Chez Razel Bec (3 000 salariés), on se préparait à la baisse des aides depuis quelque temps. Jérôme Pavillard, DRH du groupe, a sorti sa calculette. « Avec actuellement 180 contrats d’alternance en cours, on peut évaluer le manque à gagner à 300 000 euros environ, étant précisé que certaines de nos filiales emploient moins de 250 salariés, et perdront ainsi seulement 1 000 euros d’aide par contrat. »
La mesure gouvernementale ne sera en tout cas pas sans conséquences pour l’entreprise. « Nous avons décidé d’être plus sélectifs.Nous réduirons le nombre d’alternants, en privilégiant nos métiers de base des TP, au détriment des formations liées aux fonctions support (gestion, RH…), annonce Jérôme Pavillard. Mais le DRH ignore encore dans quelle mesure. « Tout dépendra de nos besoins, ou encore du nombre d’étudiants qui se présenteront. »
Le soutien à l’apprentissage dans l’enseignement supérieur dans le collimateur de la Cour des comptes
Dans son rapport publié le 9 janvier , la Cour des comptes se montre plus radicale que le gouvernement, en préconisant de restreindre le bénéfice de l’aide aux seules entreprises de moins de 250 salariés, et aux formations de niveaux 3 et 4 (infra-bac). D’après les magistrats financiers, qui pointent des « effets d’aubaine majeurs » pour les entreprises, le soutien à l’apprentissage a majoritairement bénéficié aux élèves de l’enseignement supérieur.
Une analyse « déconnectée de la réalité » aux yeux de Gino Stassi. « Les apprentis que nous accueillons préparent précisément des diplômes de niveau bac + 3, par exemple en économie de la construction et sur le BIM. Sans les aides, il serait difficile d’envisager ces renforts pour notre bureau d’études », martèle le patron d’Edile Construction. Et de rappeler qu’embaucher des alternants représente « un investissement non négligeable, notamment en matière d’encadrement, d’engagement des équipes sur le terrain. Il faut des contreparties ».

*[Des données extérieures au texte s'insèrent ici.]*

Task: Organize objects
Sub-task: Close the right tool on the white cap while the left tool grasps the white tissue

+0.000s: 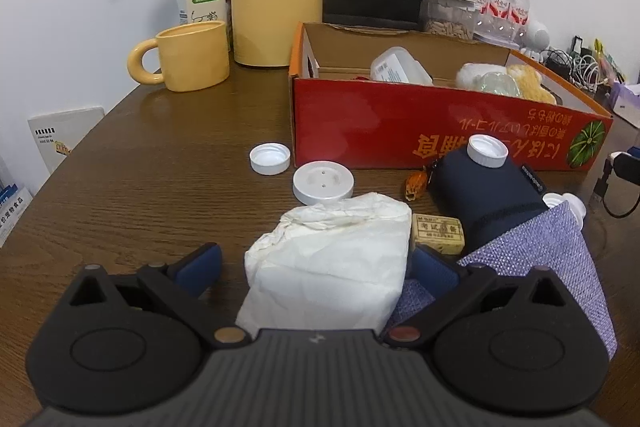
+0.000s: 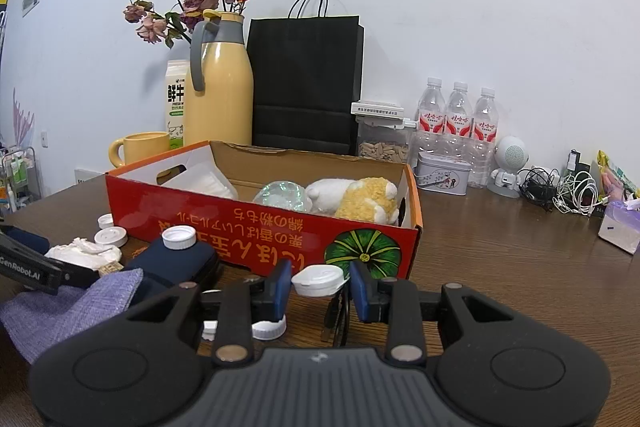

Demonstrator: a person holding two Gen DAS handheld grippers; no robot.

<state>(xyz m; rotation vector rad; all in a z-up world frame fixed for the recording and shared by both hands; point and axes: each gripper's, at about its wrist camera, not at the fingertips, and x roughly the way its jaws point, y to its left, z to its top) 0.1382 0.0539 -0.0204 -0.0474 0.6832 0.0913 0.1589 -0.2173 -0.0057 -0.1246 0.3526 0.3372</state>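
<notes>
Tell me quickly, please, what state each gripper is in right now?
Left gripper: open, its jaws either side of the white tissue pack, not pressing it.
Right gripper: shut on a white flip-top cap.

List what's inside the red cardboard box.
In the red cardboard box: a white-and-yellow plush toy, a clear iridescent ball, and a white plastic container. Its front wall hides the floor.

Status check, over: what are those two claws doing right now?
Left gripper open around white packet. Right gripper shut on white cap. Red box straight ahead, nothing blocking.
</notes>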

Des jeunes immédiatement opérationnels
Jérôme Pavillard, de son côté, ne disconvient pas « que des effets d’aubaine aient pu jouer. Mais les aides ont avant tout généré une sorte d’accoutumance chez les employeurs, qui ont pu éprouver les vertus de l’apprentissage. Un ingénieur formé en alternance sera immédiatement opérationnel et performant à l’issue de son cursus de trois ans, tandis qu’un jeune diplômé de l’ESTP connaît moins bien le terrain, mais bénéficie d’un certain recul et d’une approche stratégique : une entreprise a besoin des deux types de profils ».
Le DRH de Razel Bec prédit que les entreprises, « pour peu qu’elles se portent bien, seront donc plus sélectives mais continueront à accueillir des apprentis ». Car les besoins en compétence demeurent importants dans les TP. L’an passé, le groupe n’a pu pourvoir certains postes en apprentissage sur des niveaux bac + 3 faute de candidats en nombre suffisant.